- _Problem statement_
When you spot the word "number" in a line of the data below, copy that line.

** Opening Given data block **

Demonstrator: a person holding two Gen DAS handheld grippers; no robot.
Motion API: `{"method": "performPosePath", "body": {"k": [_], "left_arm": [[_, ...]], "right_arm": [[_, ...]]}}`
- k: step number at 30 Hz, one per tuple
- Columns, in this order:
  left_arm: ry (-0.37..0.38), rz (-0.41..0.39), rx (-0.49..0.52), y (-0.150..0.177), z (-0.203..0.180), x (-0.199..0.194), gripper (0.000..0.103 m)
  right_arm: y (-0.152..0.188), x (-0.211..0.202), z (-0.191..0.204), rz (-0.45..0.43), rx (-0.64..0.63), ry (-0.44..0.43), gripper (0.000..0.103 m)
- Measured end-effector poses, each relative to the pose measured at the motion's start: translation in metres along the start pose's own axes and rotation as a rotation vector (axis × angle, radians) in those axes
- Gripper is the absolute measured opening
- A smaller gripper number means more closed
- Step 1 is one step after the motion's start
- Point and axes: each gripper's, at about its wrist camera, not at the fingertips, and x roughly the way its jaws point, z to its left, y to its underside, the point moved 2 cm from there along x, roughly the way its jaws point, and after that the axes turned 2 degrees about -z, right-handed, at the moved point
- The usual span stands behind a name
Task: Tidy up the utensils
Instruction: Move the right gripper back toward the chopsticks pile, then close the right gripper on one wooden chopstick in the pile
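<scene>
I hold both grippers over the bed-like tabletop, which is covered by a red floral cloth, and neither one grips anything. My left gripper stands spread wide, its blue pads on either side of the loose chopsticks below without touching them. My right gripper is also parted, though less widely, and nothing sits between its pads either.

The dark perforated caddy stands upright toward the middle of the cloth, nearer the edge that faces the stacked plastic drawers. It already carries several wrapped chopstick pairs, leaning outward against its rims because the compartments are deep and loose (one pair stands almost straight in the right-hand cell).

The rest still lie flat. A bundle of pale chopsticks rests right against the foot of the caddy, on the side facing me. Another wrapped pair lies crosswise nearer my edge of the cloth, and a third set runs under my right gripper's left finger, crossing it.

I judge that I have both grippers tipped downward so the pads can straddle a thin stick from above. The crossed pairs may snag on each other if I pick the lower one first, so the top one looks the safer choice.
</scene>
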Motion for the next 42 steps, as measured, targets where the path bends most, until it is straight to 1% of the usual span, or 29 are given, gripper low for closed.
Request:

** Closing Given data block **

- _Written response_
- k: step number at 30 Hz, one per tuple
- A smaller gripper number means more closed

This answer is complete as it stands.